La sombra del reproche que yo le había hecho era más que una sombra. Aún entonces, con mis veinte años ya bien cumplidos, estaba de veras convencido de que a mediados del siglo llegaría a ser un autor libre y famoso que viviría en una Rusia libre y umversalmente respetada, en el muelle inglés del Neva o en una de mis fabulosas propiedades campestres, donde escribiría prosa y verso en la lengua, infinitamente maleable, de mis antecesores: entre ellos, figuraban una de las tías abuelas de Tolstoy y dos de los alegres compañeros de Pushkin. El sabor anticipado de la fama era tan embriagador como los viejos vinos de la nostalgia. Era un recuerdo invertido, un gran roble junto a un lago reflejado de manera tan pintoresca en aguas a tal punto claras que sus ramas parecían en la superficie raíces gigantescas. Sentía esa fama futura en los pies, en la punta de los dedos, en el pelo, así como sentimos el estremecimiento causado por una tormenta eléctrica, o por la moribunda belleza de la oscura voz de una cantante justo antes del trueno, o por un verso del Rey Lear. ¿Por qué las lágrimas empañan ahora los vidrios de mis anteojos, cuando evoco ese espectro de la fama que hace cinco décadas me tentaba y me torturaba? Su imagen era inocente, su imagen era genuina, y la diferencia con lo que habría de llegar a ser en la realidad me destroza el corazón como la angustia de la despedida.

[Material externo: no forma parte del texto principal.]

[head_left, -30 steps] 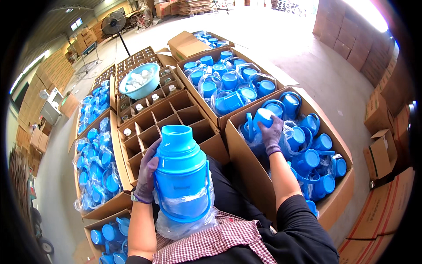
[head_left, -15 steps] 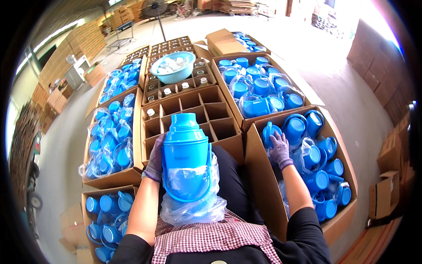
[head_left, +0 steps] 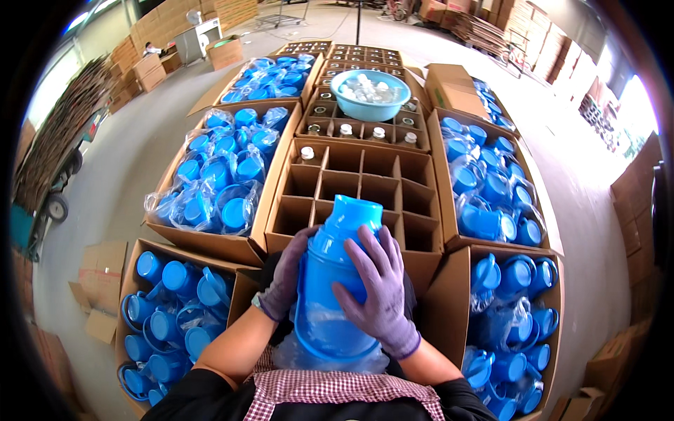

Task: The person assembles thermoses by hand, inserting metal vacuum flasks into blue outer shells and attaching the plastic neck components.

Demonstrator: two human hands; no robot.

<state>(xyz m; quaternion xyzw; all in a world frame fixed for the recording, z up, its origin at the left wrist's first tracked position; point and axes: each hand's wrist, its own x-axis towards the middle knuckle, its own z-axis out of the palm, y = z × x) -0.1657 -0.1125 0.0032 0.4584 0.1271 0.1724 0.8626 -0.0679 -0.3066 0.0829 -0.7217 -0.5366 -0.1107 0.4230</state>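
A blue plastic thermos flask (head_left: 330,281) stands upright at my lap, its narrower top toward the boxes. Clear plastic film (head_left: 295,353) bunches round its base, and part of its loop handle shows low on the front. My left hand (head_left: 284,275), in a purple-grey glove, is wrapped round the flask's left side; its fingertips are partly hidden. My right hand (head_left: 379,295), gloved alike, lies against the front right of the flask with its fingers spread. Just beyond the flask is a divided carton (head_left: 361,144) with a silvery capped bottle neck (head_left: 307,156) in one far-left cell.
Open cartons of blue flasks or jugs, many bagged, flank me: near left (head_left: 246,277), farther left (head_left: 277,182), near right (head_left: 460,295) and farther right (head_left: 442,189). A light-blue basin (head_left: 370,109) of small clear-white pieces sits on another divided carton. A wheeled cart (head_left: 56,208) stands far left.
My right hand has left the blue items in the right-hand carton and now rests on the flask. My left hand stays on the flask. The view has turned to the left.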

Ni ambiciones ni honores maculaban ese futuro soñado. El presidente de la Academia de Letras de Rusia avanzaba hacia mí al ritmo de una lenta música, con una guirnalda sobre el cojín que sostenían sus manos; pero debía retroceder humillado al verme sacudir la cabeza entrecana. Me veía a mí mismo corrigiendo las pruebas de página de una nueva novela que habría de cambiar el destino de la literatura rusa con su nuevo estilo (mi estilo, ante el cual yo mismo no sentía presunción, complacencia, ni sorpresa) y reelaborando a tal punto el texto en los márgenes (donde la inspiración encuentra el trébol más fragante) que el tipógrafo debía recomponerlo por entero. Ya aparecido el demorado libro, en mi apacible madurez, disfrutaría agasajando a unos pocos amigos íntimos y aduladores en la glorieta de mi finca preferida, en Marevo (donde "había mirado los arlequines" por primera vez), con sus avenidas de surtidores y ante el panorama de un tramo virginal de las estepas del Volga bañadas por la luz de la luna.

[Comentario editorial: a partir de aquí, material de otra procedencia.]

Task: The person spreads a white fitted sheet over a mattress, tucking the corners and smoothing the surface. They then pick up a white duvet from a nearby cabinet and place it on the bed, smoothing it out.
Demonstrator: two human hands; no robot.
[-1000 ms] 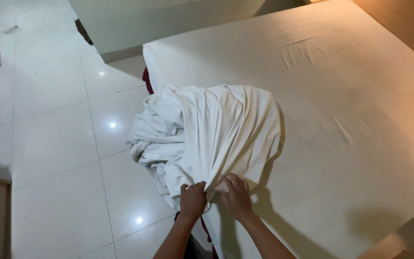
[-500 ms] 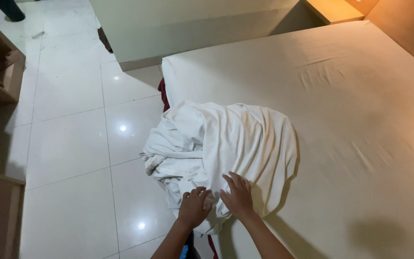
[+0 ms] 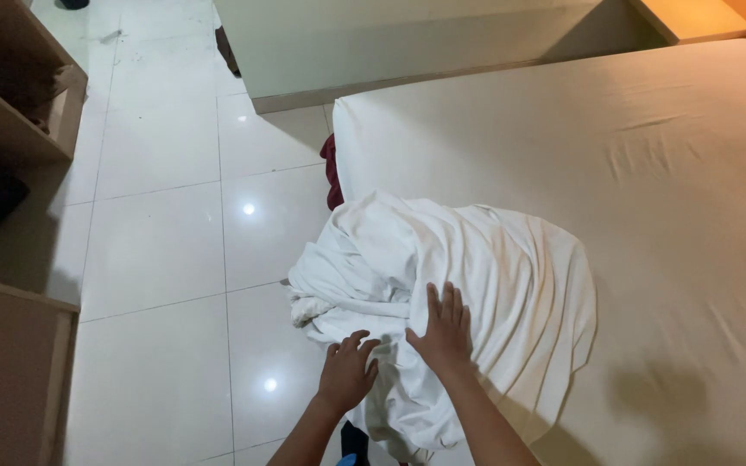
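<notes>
A crumpled white sheet (image 3: 468, 276) lies heaped on the near left edge of a bed (image 3: 649, 173) and spills over its side toward the floor. My right hand (image 3: 442, 332) rests flat on the sheet, fingers together and stretched out. My left hand (image 3: 347, 371) is beside it at the sheet's lower edge, fingers spread and slightly curled, touching the hanging folds. Neither hand has cloth pinched in it.
White glossy floor tiles (image 3: 166, 250) lie to the left of the bed. A wooden shelf unit (image 3: 10, 112) stands at far left, a brown box or cabinet (image 3: 10, 371) below it. A dark red cloth (image 3: 331, 173) hangs at the bed's corner. A pale low wall (image 3: 390, 43) runs behind.
Both hands have let go of the sheet's edge and moved up onto the heap; the right hand now lies flat on it. The view has shifted right and closer.
</notes>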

Desde mi frío lecho en Cambridge dominaba todo un período de la literatura rusa. Preveía la estimulante presencia de críticos enemigos pero deferentes que en las revistas literarias de San Petersburgo me reprocharían mi patológica indiferencia hacia la política, las grandes ideas de los espíritus pequeños y ciertos problemas tan vitales como el exceso de población en los centros urbanos. No menos divertido era imaginar la inevitable manada de canallas e imbéciles que injuriarían el sonriente mármol y que enfermos de envidia, enfurecidos por su propia mediocridad, se precipitarían al mar en tumultuosas hordas como los lemmings hacia el suicidio en masa, pero sólo para regresar en seguida por el otro lado del escenario sin haber logrado descubrir el sentido de mi libro ni su roedora Gadara.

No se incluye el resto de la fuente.